What is the number of lines in the data below that hold the word "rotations"? Give nothing beyond that number.
[Records provided Boundary: Start]
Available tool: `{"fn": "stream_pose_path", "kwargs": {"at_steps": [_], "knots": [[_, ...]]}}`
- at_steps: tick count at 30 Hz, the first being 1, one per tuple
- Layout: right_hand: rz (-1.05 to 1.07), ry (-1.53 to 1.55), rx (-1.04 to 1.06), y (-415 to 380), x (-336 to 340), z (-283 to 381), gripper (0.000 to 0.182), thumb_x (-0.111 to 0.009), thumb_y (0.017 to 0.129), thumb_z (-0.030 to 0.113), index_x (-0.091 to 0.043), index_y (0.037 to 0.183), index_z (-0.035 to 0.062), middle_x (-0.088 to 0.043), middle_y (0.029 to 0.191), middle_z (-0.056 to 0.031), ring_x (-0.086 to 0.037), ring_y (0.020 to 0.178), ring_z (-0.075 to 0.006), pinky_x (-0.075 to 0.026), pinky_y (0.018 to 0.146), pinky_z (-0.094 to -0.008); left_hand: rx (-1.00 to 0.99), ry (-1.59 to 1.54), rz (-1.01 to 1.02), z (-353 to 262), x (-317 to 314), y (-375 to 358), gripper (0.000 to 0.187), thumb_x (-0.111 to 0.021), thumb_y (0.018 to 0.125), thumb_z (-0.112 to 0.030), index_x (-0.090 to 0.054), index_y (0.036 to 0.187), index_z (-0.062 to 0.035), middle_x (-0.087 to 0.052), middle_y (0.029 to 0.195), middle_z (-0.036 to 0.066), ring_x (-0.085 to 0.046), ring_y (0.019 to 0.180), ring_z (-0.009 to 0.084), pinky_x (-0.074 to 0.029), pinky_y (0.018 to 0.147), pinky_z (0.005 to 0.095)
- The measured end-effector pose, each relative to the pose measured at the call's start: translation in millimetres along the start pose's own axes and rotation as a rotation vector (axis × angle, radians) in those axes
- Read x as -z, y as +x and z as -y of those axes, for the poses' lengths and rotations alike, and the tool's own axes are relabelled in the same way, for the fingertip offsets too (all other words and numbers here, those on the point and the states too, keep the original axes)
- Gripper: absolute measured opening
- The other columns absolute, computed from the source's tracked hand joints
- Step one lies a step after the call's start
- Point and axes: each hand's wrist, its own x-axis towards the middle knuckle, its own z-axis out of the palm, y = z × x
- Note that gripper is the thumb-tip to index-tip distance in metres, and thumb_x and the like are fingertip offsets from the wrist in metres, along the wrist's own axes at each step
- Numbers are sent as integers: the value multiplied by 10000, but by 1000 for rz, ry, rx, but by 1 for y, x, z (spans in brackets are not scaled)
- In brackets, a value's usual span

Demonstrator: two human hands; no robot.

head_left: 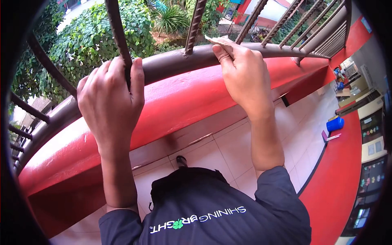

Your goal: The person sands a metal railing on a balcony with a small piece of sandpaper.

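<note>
Sandpaper (pixel 220 41), a small tan scrap, lies pressed against the top of the brown rail (pixel 171 63), just right of one upright bar (pixel 195 24). Around it stand more rusty bars; another bar (pixel 119 36) rises at the left, and beyond the railing grow green bushes (pixel 94 32). Below the rail runs a red ledge (pixel 179 102), then pale floor tiles (pixel 232 151), with a blue container (pixel 335 123) well apart at the right.

The right hand (pixel 245 77) is curled nearly closed, its fingers pinning the sandpaper to the rail. The left hand (pixel 108 100) is wrapped closed around the left bar, where that bar meets the rail.

The rail's long axis runs left to right across the view, curving with the lens; the bars stand upright from it.
</note>
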Motion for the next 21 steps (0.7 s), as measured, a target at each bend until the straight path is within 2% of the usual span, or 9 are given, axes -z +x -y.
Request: {"fn": "stream_pose_path", "kwargs": {"at_steps": [3,4,7,10,12,15,16,19,21], "knots": [[48,-55,-56,7,6,-6,358,-561,1040,443,-783,1133,177,-742,893,-203,-712,899,-437,-570,764,-523,-41,-20,-38,6,-2,-1,438,-565,1021,-411,-652,782,-54,-682,775,129,-678,777,327,-493,772,442],[-15,66,53,19,-4,-34,371,-552,1040,464,-790,1138,197,-747,906,-202,-712,918,-440,-565,784,-530,-50,-36,-48,9,-3,-3,445,-568,1018,-415,-646,772,-53,-684,770,130,-682,775,325,-496,773,441],[-11,-107,-12,-3,2,-6,324,-571,1041,418,-794,1131,201,-749,915,-197,-709,924,-442,-564,776,-506,-70,-26,-65,13,-6,-4,464,-567,1010,-428,-679,762,-52,-698,746,142,-700,748,319,-510,757,453],[-67,64,14,-33,14,10,289,-586,1044,327,-793,1100,133,-736,900,-227,-711,900,-437,-557,757,-485,-58,-41,-85,13,-9,-5,465,-551,1018,-432,-690,782,-55,-708,761,142,-706,762,325,-513,766,459],[-396,125,-157,-50,9,-16,278,-582,1044,236,-759,1119,35,-763,941,-214,-740,902,-381,-551,747,-432,-53,-46,-81,15,-11,-6,467,-534,1029,-436,-696,809,-57,-716,787,142,-708,786,332,-515,781,466],[-581,1101,-531,-37,-6,-79,325,-483,1056,125,-605,1290,-64,-720,1142,-183,-726,1074,-310,-580,885,-378,-79,-46,-169,16,-16,-6,451,-593,982,-427,-702,738,-64,-707,712,129,-708,703,295,-510,720,447],[-595,1096,-524,-31,-12,-104,325,-483,1056,125,-605,1290,-64,-720,1142,-183,-726,1074,-310,-580,885,-378,-85,-57,-178,16,-16,-6,451,-593,982,-427,-702,738,-64,-707,712,129,-708,703,295,-510,720,447],[-498,1772,-708,-2,-18,-150,391,-307,1034,68,-559,1282,-99,-719,1159,-240,-732,1048,-348,-550,1037,-458,-77,-52,-148,15,-13,-6,443,-589,986,-429,-697,754,-68,-706,718,125,-703,701,296,-505,721,447],[-520,1955,-785,17,-17,-171,408,-284,1024,70,-568,1266,-94,-725,1149,-245,-732,1046,-353,-527,1056,-485,-78,-48,-144,16,-13,-7,438,-586,988,-428,-697,764,-69,-705,721,123,-703,708,295,-504,723,447]]}}
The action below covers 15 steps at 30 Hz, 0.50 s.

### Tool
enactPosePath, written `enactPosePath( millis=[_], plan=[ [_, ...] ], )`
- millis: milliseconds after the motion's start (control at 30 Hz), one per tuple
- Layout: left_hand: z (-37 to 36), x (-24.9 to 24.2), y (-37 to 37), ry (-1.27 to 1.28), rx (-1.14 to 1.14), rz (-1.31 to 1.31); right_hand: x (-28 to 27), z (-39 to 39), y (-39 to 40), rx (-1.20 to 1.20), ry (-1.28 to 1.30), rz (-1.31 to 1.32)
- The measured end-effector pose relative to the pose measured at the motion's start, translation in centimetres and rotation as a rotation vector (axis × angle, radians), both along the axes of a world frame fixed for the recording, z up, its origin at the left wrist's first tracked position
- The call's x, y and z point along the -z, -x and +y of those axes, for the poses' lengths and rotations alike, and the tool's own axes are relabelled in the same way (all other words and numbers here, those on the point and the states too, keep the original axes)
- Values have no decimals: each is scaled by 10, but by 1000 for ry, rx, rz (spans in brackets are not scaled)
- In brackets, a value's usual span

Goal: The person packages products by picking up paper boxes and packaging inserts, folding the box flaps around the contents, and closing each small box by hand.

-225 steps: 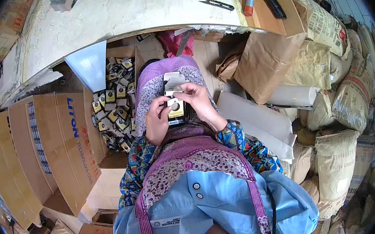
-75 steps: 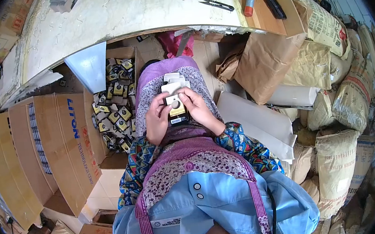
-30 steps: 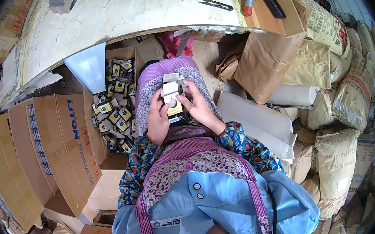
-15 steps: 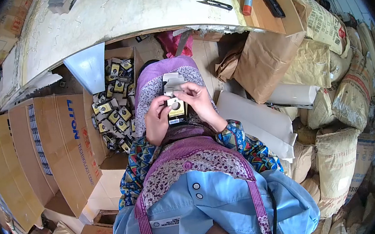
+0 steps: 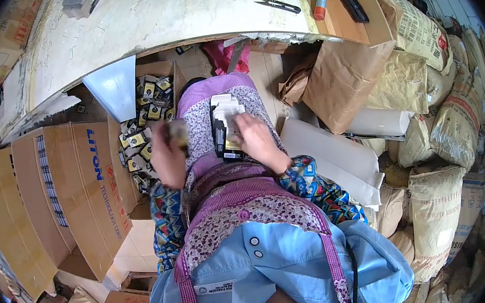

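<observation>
Held off to the left, above the edge of the carton of finished boxes, my left hand is smeared by motion. Its fingers are closed on a small black-and-yellow box, also blurred. On my lap lies a stack of flattened small boxes, black and yellow with pale grey flaps at the far end. My right hand rests at the right side of this stack, thumb and fingers pinched on the top flattened box; the fingertips are slightly blurred.
An open carton left of my legs holds many small boxes. Further left stands a large LITON carton. Ahead, the worktable bears scissors-like snips and a glue tube. Sacks crowd the right.
My left hand has moved left from the lap toward the open carton, taking the small box with it. My right hand has stayed over the stack, lowered from the raised flap to the flattened boxes.
</observation>
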State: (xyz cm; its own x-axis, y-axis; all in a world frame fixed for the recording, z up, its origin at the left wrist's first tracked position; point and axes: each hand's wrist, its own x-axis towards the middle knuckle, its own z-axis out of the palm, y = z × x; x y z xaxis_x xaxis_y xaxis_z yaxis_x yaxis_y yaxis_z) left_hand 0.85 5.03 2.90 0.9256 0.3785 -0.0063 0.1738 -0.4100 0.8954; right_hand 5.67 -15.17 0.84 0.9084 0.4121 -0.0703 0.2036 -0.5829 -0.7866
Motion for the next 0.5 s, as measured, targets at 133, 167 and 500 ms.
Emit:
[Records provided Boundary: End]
--- Response box ---
2